As it is base on electric disturbance cause by proximity, you can move ram away from each other (if your bank aren't all fill)

You can remove memory

And you can use shielded ram (the one overclocker loves, that have shield to protect them from heating, in this case, it should also protect them from it)

But imo, you can even invite strangers wearing shades and black hat to your house, as it's something to let them swap bit, it's something different to actually use this to do something useful and the ones able to do that are fewer than you think, and they shouldn't wear black hat but some kind of white blouses  :Wink: 

Because even if you invite one guy that is known able to do it, the next question would be: what your computer hold that would be worth the effort?

I would say i would kindly invite such kind of guy to my house to get a coffee, as discussion with him should be a real good one.

----------

## e3k

 *krinn wrote:*   

> As it is base on electric disturbance cause by proximity, you can move ram away from each other (if your bank aren't all fill)
> 
> You can remove memory
> 
> And you can use shielded ram (the one overclocker loves, that have shield to protect them from heating, in this case, it should also protect them from it)
> ...

 

i am trying to explain it the whole thread. it is nothing special about this computer but the skynet bitcoin spam and ddos ultrabot does not care which machine it takes to do its business.

----------

## John R. Graham

 *krinn wrote:*   

> As it is base on electric disturbance cause by proximity, you can move ram away from each other (if your bank aren't all fill)
> 
> You can remove memory
> 
> And you can use shielded ram (the one overclocker loves, that have shield to protect them from heating, in this case, it should also protect them from it)

 krinn, the row lines are on the RAM chips themselves. The interference is between adjacent row lines on the same chip.

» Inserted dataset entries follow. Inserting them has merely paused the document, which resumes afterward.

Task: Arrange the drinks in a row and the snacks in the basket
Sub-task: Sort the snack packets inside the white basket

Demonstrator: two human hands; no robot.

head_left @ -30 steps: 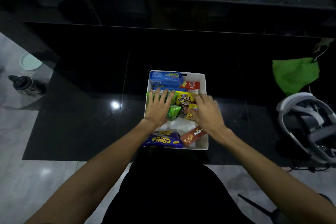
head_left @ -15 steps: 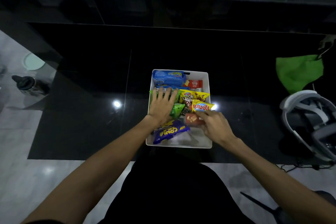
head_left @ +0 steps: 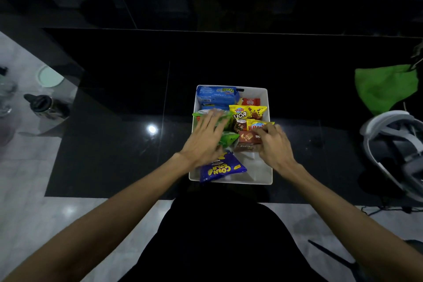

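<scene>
The brown packet (head_left: 248, 137) lies in the middle of the white basket (head_left: 254, 92), its long axis running across from the left wall toward the right. It sits directly under the fingertips of the right hand (head_left: 274, 146), the nearer hand, whose curled fingers seem to pinch the packet's right end, though the dim view leaves the grip uncertain. The left hand (head_left: 203, 142) is spread flat, fingers straight, pressing on the green packets (head_left: 226, 138) by the left wall. A purple corn packet (head_left: 220, 168) overhangs the near-left corner, and the near-right corner shows bare floor, the likely room for it. The basket stands at the near edge of the black table (head_left: 114, 121). No drinks are clearly visible on the table.
</scene>
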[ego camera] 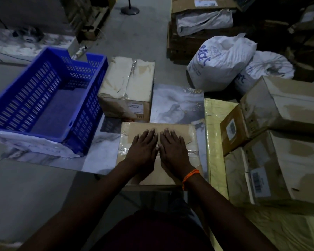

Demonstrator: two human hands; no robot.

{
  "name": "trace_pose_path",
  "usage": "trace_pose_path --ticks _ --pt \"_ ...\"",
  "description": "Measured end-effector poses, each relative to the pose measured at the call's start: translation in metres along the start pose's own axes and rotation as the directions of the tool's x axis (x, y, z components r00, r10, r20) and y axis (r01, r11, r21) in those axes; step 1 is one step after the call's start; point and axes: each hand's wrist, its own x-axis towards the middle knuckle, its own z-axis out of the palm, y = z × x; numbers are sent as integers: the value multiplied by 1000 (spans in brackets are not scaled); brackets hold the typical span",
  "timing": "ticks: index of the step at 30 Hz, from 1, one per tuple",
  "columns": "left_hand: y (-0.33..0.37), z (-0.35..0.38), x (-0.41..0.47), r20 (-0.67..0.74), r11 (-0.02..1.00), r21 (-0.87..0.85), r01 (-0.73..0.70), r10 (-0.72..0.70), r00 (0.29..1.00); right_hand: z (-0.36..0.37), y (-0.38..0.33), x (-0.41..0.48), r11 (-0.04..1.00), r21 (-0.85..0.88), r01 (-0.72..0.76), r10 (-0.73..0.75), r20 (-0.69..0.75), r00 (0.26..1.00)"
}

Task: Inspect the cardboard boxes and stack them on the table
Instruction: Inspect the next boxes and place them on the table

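Left hand (143,148) and right hand (174,148) lie flat, fingers straight, side by side on the box (153,175) at the table's (178,104) near edge. This looks like inspection: press along the taped seam, feel for give, then lift it squarely onto the second box (127,82) at the far edge.

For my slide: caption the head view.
Left hand and right hand rest flat on a taped cardboard box near a blue crate.
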Motion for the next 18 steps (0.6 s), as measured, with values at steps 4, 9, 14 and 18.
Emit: trace_pose_path --ticks 4,9,14,18 --pt "-6 4 -4 -2 997 67 -35 35 999 -6 4 -3 1000 21 6 -7 40 999" --pt "3 10 -52 28 998 44 -46 45 999 -4 6 -47 998 40 53 -54 40 998" --pt "2 28 -119 -49 996 6 -85 85 995 10 18 -111 997 16 81 -81 -2 997" --pt "-4 35 -134 -54 997 23 -76 78 996 16 21 -132 998 -31 57 -60 -83 995"
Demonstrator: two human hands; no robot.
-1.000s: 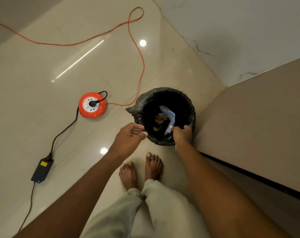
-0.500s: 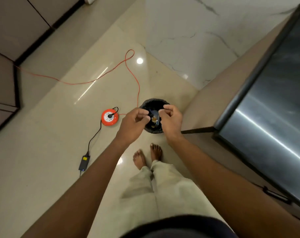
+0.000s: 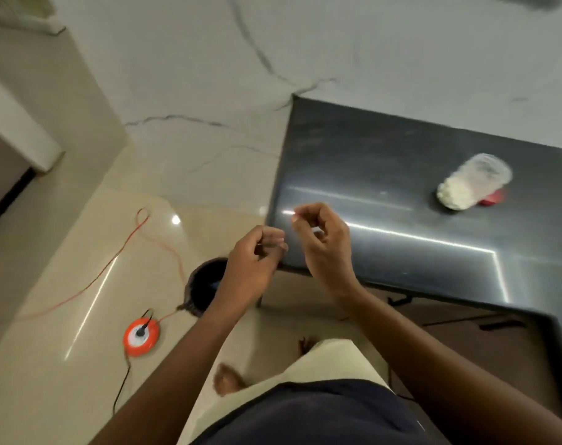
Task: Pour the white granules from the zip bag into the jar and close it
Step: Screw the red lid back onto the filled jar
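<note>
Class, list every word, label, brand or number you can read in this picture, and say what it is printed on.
None can be read.
Orange cable reel: white face, any markings too blurred to read.
Jar of white granules on the dark counter: no label visible.
Red lid beside it: no text visible.

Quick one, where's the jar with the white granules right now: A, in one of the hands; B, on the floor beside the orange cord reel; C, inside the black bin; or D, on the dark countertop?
D: the jar stands on the dark countertop, well away from both hands.
</note>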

Moving DIMMs around doesn't help, nor does external shielding.

- John

----------

## haarp

 *NeddySeagoon wrote:*   

> Two bit error will be detected but not corrected. The process will be killed.

 

In my experience, the mainboard just opts to hard-reset the entire machine instead.

----------

## kernelOfTruth

There's currently a discussion (or more) going on over at linux-kernel mailing list:

http://marc.info/?l=linux-mm&m=142666744515825&w=2

----------

## depontius

I my day job, I've spent some 30+ years in DRAM development, the last 15 years embedded, and standalone before that.  Back in my standalone DRAM days, we had patterns to specifically test for "row disturb", including hammering on the neighboring wordlines for a few thousand times.  Of course that was way back in the ancient days of about one-third micron, and we're more than an order of magnitude smaller than that now.

Seems to me that most of the time, the cache itself ought to mitigate this, because if you're hitting an address this frequently it should wind up in the cache and stay there.  I haven't actually read the reports to see how they're getting around that.  Of course root could, with exact knowledge of the CPU chip, but that makes it a different level exploit.

----------

## kernelOfTruth

There's already a patch in Linus' tree to prevent access to /proc/PID/pagemap

for non-root users:

https://git.kernel.org/cgit/linux/kernel/git/torvalds/linux.git/commit/?id=ab676b7d6fbf4b294bf198fb27ade5b0e865c7ce

"I fucking love opensource"   :Laughing: 

----------

## John R. Graham

 *depontius wrote:*   

> Seems to me that most of the time, the cache itself ought to mitigate this, because if you're hitting an address this frequently it should wind up in the cache and stay there.  I haven't actually read the reports to see how they're getting around that.  Of course root could, with exact knowledge of the CPU chip, but that makes it a different level exploit.

 There are machine instructions to force cache to be written to main memory. This is necessary in other contexts, for instance ensuring that all cached data is flushed to memory before doing DMA-based I/O (which operates on main memory directly).

- John

----------

## depontius

 *John R. Graham wrote:*   

>  *depontius wrote:*   Seems to me that most of the time, the cache itself ought to mitigate this, because if you're hitting an address this frequently it should wind up in the cache and stay there.  I haven't actually read the reports to see how they're getting around that.  Of course root could, with exact knowledge of the CPU chip, but that makes it a different level exploit. There are machine instructions to force cache to be written to main memory. This is necessary in other contexts, for instance ensuring that all cached data is flushed to memory before doing DMA-based I/O (which operates on main memory directly).

 

Can those instructions be used without being root?  Seems like a DOS opportunity to me, even without rowhammer, if it is so.

----------

## John R. Graham

Yes. There are many other usage scenarios where their unprivileged use makes sense. For instance to ensure consistency in memory shared between threads within the same process which, of course, may run on different cores.

- John

----------